--- COLLECTED DATA ---

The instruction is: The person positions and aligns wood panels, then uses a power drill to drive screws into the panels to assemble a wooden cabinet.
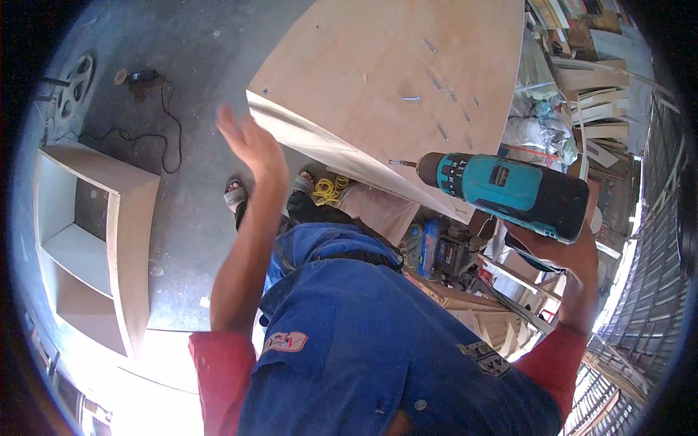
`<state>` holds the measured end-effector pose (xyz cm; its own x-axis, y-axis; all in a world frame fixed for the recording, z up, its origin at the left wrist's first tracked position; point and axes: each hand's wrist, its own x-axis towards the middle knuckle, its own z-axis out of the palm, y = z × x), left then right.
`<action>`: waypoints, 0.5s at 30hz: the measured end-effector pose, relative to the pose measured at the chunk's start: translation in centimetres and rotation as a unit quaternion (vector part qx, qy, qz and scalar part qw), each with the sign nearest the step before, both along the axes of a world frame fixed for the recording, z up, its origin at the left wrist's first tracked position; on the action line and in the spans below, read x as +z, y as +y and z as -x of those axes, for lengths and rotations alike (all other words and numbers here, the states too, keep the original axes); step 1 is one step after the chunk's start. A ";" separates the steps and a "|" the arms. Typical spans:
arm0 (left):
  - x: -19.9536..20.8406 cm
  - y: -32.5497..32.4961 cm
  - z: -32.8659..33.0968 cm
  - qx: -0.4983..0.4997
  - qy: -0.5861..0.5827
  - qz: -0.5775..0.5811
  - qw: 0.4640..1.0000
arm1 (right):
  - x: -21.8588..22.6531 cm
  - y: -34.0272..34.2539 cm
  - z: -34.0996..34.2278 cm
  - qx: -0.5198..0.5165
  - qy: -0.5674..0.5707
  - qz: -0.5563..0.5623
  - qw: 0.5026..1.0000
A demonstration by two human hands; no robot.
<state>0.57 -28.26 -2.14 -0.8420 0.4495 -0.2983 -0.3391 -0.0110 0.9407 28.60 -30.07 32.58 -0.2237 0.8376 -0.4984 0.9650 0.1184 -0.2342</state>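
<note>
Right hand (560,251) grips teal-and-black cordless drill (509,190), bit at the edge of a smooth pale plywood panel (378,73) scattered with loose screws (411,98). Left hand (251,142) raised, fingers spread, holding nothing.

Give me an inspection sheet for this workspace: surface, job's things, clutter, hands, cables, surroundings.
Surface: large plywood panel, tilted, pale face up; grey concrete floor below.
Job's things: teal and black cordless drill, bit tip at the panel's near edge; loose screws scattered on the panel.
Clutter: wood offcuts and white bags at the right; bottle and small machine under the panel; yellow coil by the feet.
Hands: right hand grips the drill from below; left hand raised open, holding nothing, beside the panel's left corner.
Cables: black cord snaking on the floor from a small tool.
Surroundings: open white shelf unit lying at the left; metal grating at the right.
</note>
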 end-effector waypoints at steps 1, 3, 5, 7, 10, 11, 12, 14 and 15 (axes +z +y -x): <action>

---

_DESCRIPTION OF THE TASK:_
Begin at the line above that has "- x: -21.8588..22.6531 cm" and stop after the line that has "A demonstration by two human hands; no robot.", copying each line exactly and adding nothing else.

_RESPONSE FOR THIS EXERCISE:_
  - x: -21.8588..22.6531 cm
  - y: -34.0272..34.2539 cm
  - z: -34.0996..34.2278 cm
  - qx: -0.5198..0.5165
  - qy: -0.5674..0.5707
  - qz: -0.5563..0.5623
  - qw: 0.5026..1.0000
A demonstration by two human hands; no robot.

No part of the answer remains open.